== Data for the task ==
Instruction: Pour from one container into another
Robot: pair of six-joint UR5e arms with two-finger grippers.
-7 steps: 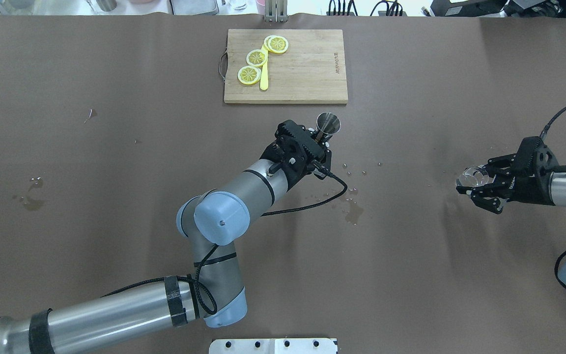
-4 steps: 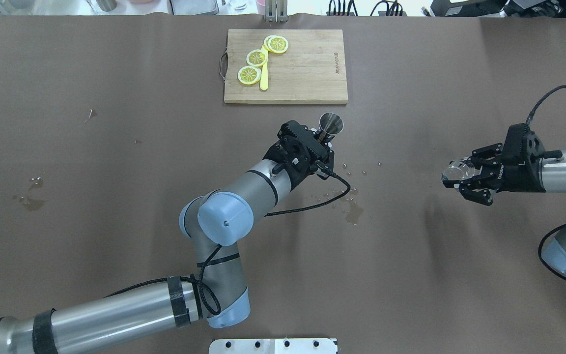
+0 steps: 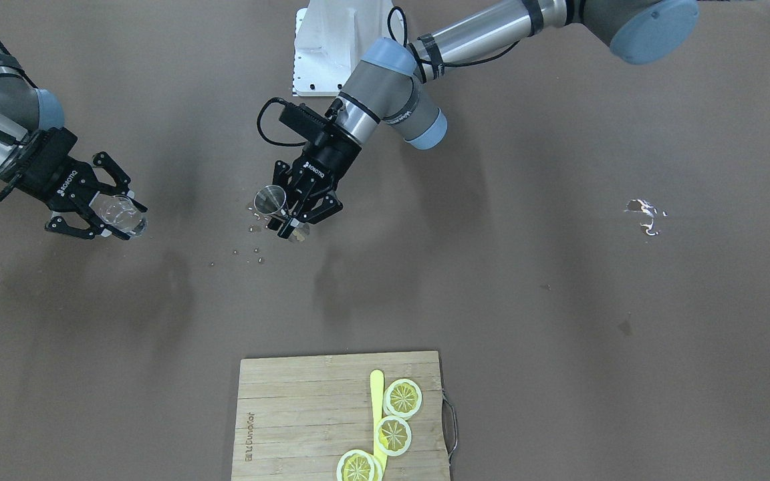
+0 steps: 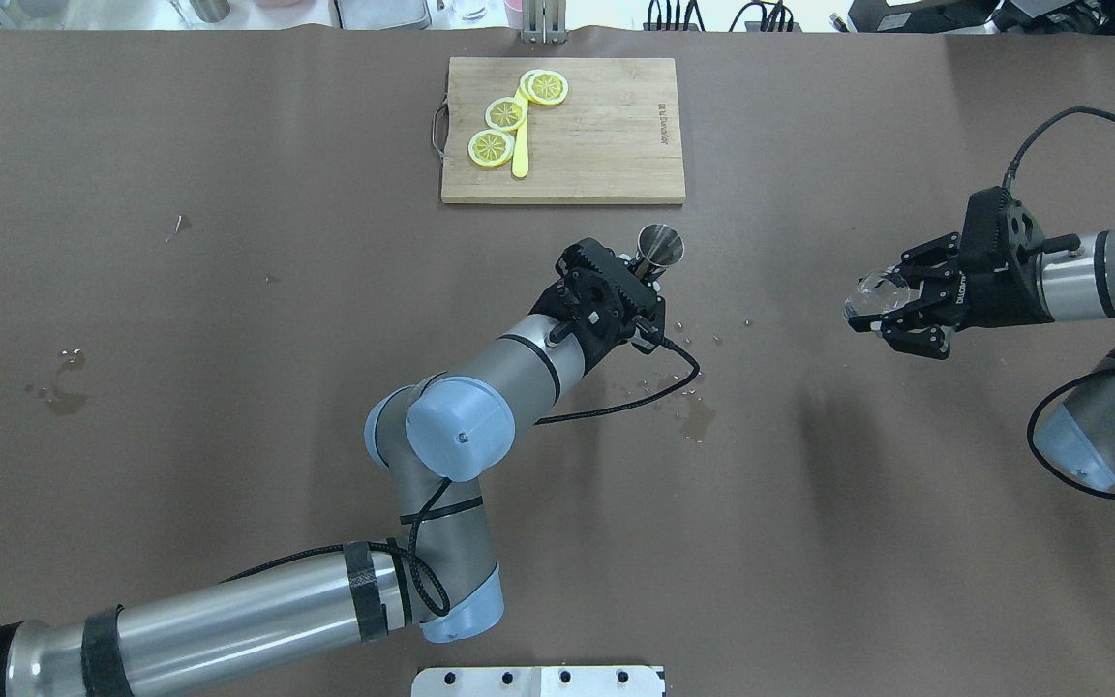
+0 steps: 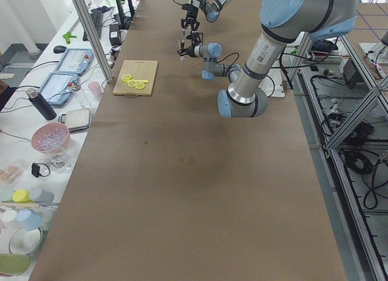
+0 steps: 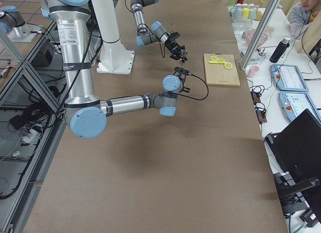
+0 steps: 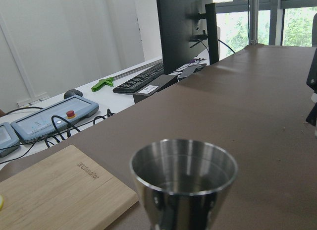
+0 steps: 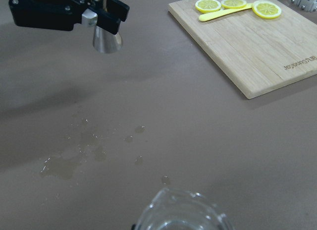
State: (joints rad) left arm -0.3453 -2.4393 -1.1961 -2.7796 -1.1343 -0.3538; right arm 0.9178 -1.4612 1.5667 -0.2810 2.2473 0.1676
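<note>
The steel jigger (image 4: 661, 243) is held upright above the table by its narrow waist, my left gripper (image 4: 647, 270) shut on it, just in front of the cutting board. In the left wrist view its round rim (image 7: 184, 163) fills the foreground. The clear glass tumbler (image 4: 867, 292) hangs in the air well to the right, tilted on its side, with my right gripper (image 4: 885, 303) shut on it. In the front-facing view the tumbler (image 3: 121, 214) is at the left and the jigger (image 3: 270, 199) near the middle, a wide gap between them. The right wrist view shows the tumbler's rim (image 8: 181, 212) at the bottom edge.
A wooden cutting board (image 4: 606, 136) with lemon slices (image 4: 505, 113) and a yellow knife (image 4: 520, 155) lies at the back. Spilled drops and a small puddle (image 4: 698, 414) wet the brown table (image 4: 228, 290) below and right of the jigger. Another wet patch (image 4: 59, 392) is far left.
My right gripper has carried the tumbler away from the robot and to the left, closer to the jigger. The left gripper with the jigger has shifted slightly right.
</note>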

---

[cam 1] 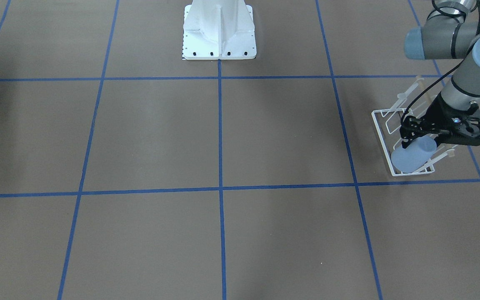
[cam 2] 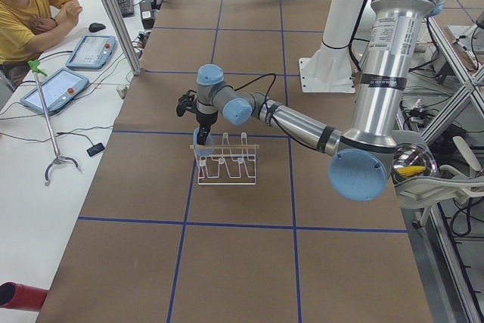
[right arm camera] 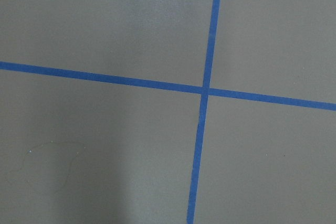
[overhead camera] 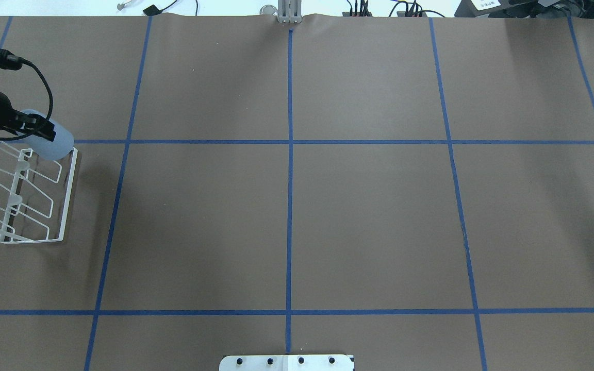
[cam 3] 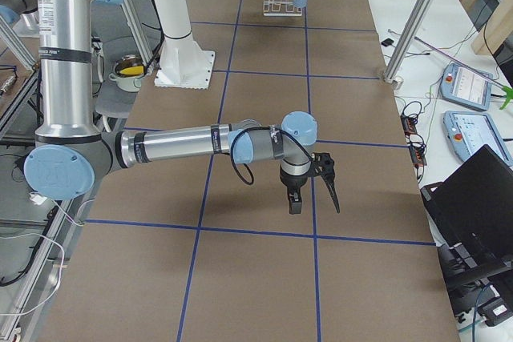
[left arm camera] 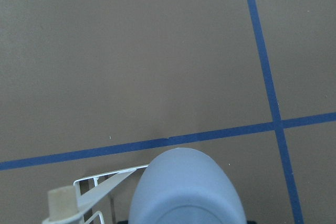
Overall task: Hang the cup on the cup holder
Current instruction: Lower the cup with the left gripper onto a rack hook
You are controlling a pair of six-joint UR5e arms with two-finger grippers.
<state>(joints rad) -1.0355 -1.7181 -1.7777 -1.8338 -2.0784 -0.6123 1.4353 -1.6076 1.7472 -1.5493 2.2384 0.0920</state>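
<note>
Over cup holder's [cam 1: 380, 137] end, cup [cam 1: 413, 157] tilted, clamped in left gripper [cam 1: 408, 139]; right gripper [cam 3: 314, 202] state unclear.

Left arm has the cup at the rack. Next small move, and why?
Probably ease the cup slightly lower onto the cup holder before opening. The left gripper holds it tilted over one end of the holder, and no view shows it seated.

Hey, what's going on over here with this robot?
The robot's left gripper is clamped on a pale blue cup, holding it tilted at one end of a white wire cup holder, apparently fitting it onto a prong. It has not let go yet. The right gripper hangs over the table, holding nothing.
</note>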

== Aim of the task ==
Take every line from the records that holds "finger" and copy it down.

== Task result ==
Robot: pair of six-joint UR5e arms with two-finger grippers.
You are controlling a pair of six-joint UR5e arms with two-finger grippers.

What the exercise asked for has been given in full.